Despite being called a Series B funding round, this July 2021 fundraising round was FTX’s first external fundraising, excluding the initial investment from Binance (later withdrawn). Investors include Paradigm and Sequoia, as well as Thoma Bravo and Third Point. This round raised $900 million and valued FTX at $18 billion.

Series B-1: October 2021

Just a few months later, FTX closed its next round of funding, worth $420 million, in which many of the original Series B backers also participated. The investor list was expanded to include previously undisclosed capital from the family office of Alibaba co-founder Joe Tsai, Blue Pool, among others.

Series C: January 2022

This round comes as FTX spends hundreds of millions of dollars on advertising and sponsorship deals, it continues to seek capital by opening a Series C funding round. In January 2022, FTX closed the Series C round. valued at $400 million at a valuation of $32 billion. Below are the investors and their capital contribution ratio.

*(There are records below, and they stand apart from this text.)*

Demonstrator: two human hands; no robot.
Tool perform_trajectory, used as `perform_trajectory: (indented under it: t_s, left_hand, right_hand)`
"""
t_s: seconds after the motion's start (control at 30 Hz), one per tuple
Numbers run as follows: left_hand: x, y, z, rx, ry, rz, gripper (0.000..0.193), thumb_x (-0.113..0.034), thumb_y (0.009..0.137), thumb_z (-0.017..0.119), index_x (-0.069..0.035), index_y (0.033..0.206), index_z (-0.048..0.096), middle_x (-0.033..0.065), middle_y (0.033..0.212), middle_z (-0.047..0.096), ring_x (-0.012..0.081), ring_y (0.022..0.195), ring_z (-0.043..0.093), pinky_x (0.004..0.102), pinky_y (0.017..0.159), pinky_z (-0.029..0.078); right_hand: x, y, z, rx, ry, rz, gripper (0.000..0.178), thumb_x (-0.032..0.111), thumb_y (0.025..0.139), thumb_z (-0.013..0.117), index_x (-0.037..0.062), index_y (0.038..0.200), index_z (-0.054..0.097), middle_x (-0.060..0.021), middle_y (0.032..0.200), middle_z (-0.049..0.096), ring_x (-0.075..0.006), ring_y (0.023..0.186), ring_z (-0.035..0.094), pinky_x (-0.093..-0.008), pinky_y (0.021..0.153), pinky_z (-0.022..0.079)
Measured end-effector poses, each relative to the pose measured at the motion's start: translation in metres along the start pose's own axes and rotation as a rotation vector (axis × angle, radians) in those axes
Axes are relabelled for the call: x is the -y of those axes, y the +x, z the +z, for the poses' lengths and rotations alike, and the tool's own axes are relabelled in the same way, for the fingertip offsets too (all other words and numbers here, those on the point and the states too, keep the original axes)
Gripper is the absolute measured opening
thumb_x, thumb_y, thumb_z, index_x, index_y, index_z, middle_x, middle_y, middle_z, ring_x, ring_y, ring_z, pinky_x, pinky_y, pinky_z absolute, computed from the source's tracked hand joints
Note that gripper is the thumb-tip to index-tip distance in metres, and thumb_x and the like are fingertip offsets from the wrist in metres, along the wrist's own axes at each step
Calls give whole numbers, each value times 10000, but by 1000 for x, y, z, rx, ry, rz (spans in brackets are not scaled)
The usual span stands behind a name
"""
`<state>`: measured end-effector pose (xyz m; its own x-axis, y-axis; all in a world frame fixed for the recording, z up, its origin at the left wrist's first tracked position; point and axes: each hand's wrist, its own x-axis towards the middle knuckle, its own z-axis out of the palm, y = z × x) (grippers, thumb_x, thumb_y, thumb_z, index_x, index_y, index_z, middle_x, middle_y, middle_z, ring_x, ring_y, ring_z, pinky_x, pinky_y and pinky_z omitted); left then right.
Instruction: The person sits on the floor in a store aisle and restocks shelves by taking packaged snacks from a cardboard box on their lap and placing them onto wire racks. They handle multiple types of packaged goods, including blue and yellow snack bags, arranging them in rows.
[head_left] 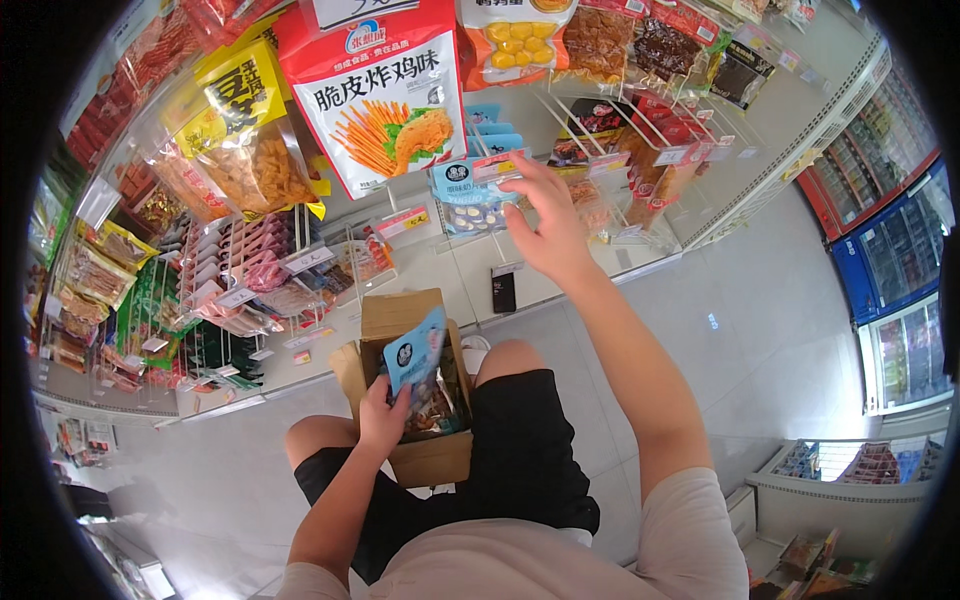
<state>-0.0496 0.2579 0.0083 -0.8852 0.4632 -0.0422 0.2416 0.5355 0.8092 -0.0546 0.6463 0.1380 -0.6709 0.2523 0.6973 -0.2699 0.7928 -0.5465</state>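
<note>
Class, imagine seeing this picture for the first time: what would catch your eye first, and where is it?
Probably the big red-and-white bag at the top, left of centre, with a yellow bag to its left. Next, the open box between the knees, where the left hand holds a blue pouch. The right hand is raised beside hanging blue pouches.

1 carton (432, 460), at least 2 blue pouches (416, 352)
</note>
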Motion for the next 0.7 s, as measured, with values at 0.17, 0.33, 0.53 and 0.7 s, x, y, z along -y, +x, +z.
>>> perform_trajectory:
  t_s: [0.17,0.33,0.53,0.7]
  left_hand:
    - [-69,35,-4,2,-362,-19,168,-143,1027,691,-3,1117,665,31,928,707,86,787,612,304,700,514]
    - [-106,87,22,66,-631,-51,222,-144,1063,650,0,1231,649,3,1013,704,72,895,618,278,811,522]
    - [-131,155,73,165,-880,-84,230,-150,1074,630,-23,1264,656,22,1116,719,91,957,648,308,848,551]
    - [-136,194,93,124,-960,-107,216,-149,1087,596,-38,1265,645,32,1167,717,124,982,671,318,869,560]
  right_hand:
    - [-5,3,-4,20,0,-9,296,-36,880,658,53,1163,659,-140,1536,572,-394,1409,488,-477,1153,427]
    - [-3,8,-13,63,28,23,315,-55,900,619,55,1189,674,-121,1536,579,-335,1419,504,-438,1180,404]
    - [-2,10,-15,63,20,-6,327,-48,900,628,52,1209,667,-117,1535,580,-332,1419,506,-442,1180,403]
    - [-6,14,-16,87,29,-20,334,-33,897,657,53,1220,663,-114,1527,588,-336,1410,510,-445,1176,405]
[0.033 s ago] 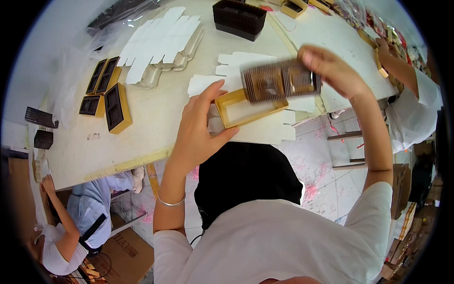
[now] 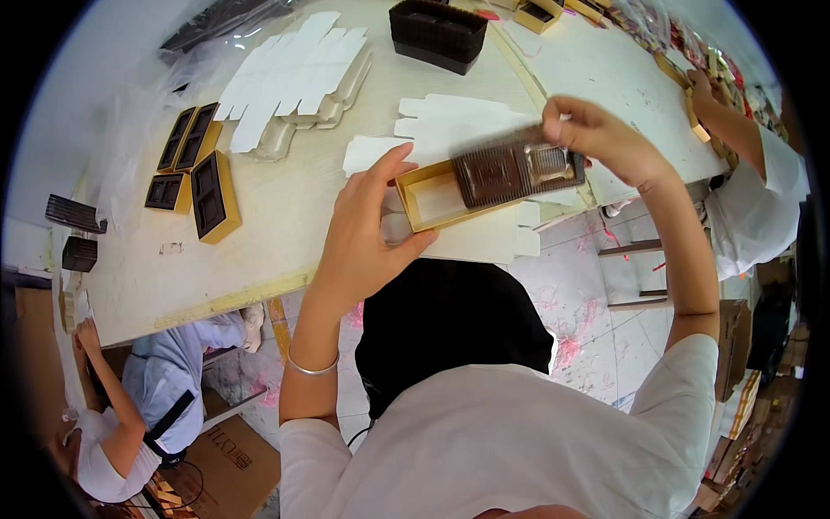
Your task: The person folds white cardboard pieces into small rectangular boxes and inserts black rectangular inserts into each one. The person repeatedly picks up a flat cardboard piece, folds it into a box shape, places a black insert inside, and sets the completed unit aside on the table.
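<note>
My left hand (image 2: 359,221) is closed round the left end of a small gold box (image 2: 424,195), thumb on the near side and fingers at the far side. The box is open at the top, with a pale inside. In my right hand (image 2: 596,138) is a dark brown plastic tray (image 2: 519,169) with two recesses, gripped at its right end. The tray hangs over the right part of the box and hides it; whether they touch I cannot tell. Flat white card blanks (image 2: 458,117) lie beneath and behind the box.
Several gold boxes (image 2: 216,199) with dark trays inside stand to the left. Behind them lies a stack of white card blanks (image 2: 294,73). A stack of dark trays (image 2: 438,35) stands at the far middle. Other people work at the left (image 2: 112,432) and right (image 2: 752,190).
My right hand has shifted slightly down with the tray, bringing the tray lower over the gold box. My left hand and the box have hardly moved.
</note>
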Demonstrator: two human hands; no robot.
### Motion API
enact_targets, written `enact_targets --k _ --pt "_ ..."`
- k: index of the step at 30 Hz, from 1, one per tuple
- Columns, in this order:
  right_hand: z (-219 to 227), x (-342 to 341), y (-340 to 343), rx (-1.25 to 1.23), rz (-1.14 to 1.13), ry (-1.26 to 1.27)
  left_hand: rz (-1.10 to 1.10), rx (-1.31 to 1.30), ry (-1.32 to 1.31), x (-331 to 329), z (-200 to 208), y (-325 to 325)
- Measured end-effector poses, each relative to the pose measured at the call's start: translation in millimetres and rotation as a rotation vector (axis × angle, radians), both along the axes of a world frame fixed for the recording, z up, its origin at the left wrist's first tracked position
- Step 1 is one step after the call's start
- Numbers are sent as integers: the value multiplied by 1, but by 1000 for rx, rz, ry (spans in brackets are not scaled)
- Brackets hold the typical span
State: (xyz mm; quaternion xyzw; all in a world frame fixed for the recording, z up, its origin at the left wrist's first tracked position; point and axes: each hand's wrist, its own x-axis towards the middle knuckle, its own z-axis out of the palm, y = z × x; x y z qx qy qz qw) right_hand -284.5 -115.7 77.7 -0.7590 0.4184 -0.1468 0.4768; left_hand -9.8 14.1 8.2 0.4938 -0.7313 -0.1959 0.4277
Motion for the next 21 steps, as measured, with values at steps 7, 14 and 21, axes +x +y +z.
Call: enact_targets --k 7,14,21 --pt "-22 39 22 -497 68 389 -46 46 -14 -6 8 -7" --pt "-8 7 2 -578 522 81 -72 109 -75 7 4 -10" --pt "-19 11 6 -1407 735 287 -167 294 73 12 11 -19"
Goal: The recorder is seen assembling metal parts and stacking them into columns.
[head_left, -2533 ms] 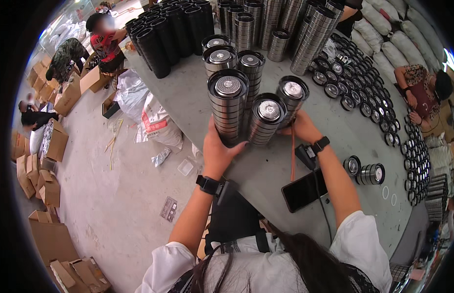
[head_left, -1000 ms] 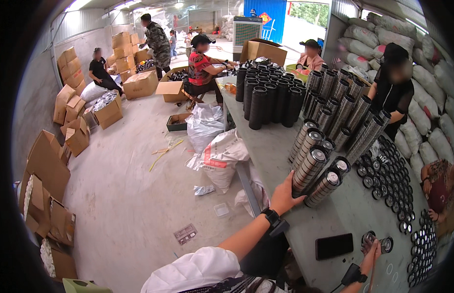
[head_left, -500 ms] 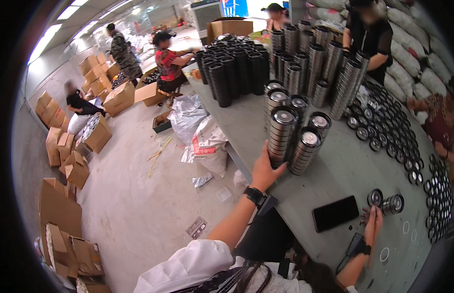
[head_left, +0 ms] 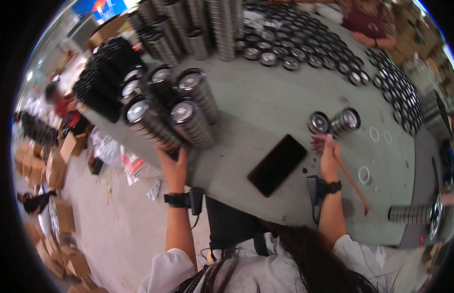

FTX US Series A: January 2022

FTX, based in the Bahamas, created FTX US to meet US regulations on cryptocurrency trading. Since then, regulators have alleged that FTX.US was only spun off from the international branch of FTX. This is FTX US’s final round of funding, which closed a $400 million funding round in January 2022 from investors including Singapore’s Temasek sovereign wealth fund and Masayoshi Son’s SoftBank Vision Fund. Previously undisclosed venture backers for the round include Kraft and Daniel Och’s family office, Willoughby Capital.

A lot of famous names but fortunately there are not many familiar names from the crypto market. Losses after the collapse of FTX continue to linger and are published with updated court records.